British Columbia·Photos

Victoria public artist's term extended as murals multiply

When Luke Ramsey was named the city’s first public artist for 2017, official expectations were vague.

Luke Ramsey's latest, largest project involved 11 collaborators, including graffiti artists

Luke Ramsey invited 10 other artists from Victoria, Kelowna and London, Ontario to collaborate on this mural in the North Park neighbourhood. (Ryan Kemsley )

When Luke Ramsey was named the city's first public artist for 2017, the job description was vague.

He was expected to identify and develop at least one public art project over the year-long residency.

But this week, Victoria city council renewed Ramsey's position for a second year just as final touches were completed on his fifth and largest project.

The North Park mural was a collaboration by Luke Ramsey and 10 other artists: Mohammedh Ali Kahn, Sarah Jim, Kay Marie Gallivan, James Kirkpatrick, Kristofer Ray, Ian David George, Jesse Campbell, Araven Calledcrow, Tyler Keeton Robbins and Samson Gafka. (Luke Ramsey)

Victoria Coun. Chris Coleman, speaking to council, said Ramsey's works provided inspiration for neighbourhoods across the city — and had reduced graffiti removal costs. 

The latest collaborative mural engaged 11 artists to transform two buildings on a drab corner in the North Park neighbourhood.

Ramsey and artists Jill Stanton and Kristofer Ray transformed a concrete stairwell on the Dallas Road waterfront with a mural titled ""Mother Protector Hawk and Home." (Luke Ramsey)

Ramsey's influence on the city's look seized wide public attention in September, when a peeling concrete structure on the Dallas Road waterfront was covered in a mural titled "Mother Protector Hawk and Home."

The stairwell from the cliffs to the beach is painted to resemble a sheltering wing of a giant raptor, its eyes aligned with drainage holes near the top. 

Ramsey worked with artist Jil van Stantøn on the mural covering the public washroom at a dog park in Victoria West. (Luke Ramsey)

Ramsey's earlier murals covered exterior walls of public washrooms in Hollywood Park, at Gonzales Beach and at a dog park on Wilson Street in Victoria West. 

For North Park, Ramsey designed the concept, consulted the neighbourhood association on the colour palette and selected the collaborating artists. 

He felt the first four murals cast a spotlight on his own work. 

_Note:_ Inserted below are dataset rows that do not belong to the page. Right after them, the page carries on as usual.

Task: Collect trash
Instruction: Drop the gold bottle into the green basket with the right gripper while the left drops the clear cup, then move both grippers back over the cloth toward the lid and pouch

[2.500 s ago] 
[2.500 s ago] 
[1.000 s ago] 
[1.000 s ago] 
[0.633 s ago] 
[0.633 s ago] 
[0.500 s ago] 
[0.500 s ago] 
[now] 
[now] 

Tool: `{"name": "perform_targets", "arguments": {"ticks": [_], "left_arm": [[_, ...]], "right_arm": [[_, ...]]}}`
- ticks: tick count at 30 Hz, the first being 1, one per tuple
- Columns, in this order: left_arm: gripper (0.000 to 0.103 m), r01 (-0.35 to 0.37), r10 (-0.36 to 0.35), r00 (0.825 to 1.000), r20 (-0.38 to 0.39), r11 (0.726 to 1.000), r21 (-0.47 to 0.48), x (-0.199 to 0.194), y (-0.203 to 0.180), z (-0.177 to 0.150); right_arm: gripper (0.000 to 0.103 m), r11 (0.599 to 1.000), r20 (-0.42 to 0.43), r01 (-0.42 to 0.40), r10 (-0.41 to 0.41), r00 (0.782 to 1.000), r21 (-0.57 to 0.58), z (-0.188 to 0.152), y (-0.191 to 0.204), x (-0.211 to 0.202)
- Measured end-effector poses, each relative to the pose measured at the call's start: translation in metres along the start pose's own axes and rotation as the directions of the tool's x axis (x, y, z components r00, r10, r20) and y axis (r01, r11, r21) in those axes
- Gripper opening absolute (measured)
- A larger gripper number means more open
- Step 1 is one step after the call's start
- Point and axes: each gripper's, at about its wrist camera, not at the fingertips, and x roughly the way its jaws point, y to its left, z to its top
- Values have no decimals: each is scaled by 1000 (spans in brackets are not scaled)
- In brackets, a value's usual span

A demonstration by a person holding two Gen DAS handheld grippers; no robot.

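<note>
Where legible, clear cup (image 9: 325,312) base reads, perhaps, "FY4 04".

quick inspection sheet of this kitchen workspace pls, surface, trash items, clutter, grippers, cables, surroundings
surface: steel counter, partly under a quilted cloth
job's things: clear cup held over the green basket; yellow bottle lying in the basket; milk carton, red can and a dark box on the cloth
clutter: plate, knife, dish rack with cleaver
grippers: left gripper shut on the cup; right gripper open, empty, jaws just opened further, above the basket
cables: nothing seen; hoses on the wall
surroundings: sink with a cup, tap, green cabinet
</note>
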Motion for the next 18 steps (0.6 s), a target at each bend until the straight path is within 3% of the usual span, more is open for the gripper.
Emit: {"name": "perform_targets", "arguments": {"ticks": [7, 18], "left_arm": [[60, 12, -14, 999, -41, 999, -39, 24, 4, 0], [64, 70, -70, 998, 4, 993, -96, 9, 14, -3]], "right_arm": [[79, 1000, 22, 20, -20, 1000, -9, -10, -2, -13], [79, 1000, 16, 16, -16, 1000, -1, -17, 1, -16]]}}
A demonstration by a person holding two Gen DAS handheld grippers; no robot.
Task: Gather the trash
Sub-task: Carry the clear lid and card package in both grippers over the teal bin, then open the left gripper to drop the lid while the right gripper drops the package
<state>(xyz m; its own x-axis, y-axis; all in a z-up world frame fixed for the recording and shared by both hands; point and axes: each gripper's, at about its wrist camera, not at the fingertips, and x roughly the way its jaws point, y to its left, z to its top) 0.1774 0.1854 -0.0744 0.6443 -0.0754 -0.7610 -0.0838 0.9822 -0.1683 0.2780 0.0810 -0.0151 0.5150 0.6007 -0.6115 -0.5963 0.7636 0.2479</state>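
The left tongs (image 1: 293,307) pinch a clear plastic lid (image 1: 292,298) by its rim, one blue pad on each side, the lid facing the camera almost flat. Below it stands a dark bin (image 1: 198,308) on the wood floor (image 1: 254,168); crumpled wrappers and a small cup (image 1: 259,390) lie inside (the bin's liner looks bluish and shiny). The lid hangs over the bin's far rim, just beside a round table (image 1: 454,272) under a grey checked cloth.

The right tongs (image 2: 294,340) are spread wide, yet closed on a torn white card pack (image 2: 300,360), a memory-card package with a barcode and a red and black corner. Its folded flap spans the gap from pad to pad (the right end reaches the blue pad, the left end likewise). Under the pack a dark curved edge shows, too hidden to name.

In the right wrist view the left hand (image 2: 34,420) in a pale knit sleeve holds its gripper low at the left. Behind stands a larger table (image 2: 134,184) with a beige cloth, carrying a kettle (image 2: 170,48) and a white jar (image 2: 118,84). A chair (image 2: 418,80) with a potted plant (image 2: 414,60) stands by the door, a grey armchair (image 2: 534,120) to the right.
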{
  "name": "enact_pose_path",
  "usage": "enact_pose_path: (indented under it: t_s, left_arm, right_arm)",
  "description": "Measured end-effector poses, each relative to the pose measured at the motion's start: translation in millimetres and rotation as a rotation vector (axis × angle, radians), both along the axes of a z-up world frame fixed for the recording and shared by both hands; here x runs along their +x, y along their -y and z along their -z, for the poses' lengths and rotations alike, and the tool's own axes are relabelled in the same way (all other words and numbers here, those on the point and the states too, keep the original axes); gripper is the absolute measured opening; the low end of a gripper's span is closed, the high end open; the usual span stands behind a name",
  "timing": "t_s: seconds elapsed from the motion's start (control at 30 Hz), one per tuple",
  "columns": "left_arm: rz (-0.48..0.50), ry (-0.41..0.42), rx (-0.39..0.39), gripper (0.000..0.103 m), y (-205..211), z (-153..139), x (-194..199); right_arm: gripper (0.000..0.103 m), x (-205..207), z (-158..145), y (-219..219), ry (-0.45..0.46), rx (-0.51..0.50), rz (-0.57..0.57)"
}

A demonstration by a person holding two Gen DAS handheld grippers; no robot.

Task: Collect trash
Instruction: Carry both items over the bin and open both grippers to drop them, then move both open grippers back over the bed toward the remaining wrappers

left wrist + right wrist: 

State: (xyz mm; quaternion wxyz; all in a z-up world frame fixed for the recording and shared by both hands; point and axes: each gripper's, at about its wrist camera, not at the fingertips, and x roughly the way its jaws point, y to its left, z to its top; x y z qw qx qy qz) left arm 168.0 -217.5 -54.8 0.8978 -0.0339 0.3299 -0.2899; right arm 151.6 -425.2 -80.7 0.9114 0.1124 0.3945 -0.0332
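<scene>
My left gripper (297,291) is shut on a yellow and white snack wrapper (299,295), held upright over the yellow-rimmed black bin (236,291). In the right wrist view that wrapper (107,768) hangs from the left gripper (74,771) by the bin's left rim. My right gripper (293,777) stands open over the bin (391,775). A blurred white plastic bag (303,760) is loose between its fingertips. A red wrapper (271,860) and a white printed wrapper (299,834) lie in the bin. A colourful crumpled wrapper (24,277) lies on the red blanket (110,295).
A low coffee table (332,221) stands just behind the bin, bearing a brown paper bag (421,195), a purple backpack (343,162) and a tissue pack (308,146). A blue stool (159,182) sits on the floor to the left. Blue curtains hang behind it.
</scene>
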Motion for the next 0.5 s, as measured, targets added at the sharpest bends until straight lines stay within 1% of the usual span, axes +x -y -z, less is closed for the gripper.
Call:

Artist Andrew Dick collaborated with Ramsey for the mural outside the public toilet at Victoria's Hollywood Park in the Fairfield neighbourhood. (Luke Ramsey)

"I really wanted to shine that spotlight on other artists I've been inspired by," he said. 

Ramsey said he hopes to see more artists get the opportunity to contribute to works during his second year as the city's public artist, because the cost of living in Victoria is a struggle for many of them. 

"A city just isn't good unless you have artists to be a part of it," he said. 

Ramsey, left, worked with Powell River artist Meghan Hildebrand on a mural wall for the public bathrooms at Gonzales Beach in Victoria. (Luke Ramsey)

Ramsey said people often ask whether he's concerned about vandalism.

"This is the fifth mural project that I've worked on this summer and not one of them has been vandalized or messed with," he said.

Ramsey said response to the murals has been overwhelmingly positive. 'I think it improves the social space immensely because people feel like they own it.' (Luke Ramsey)

Graffiti artists were among the team recruited to paint the North Park mural. 

"I think once the word goes out to other artists who are into doing graffiti and spraying paint and they see that there's opportunities for art, I hope that they will get more walls. I hope that those artists get opportunities like this."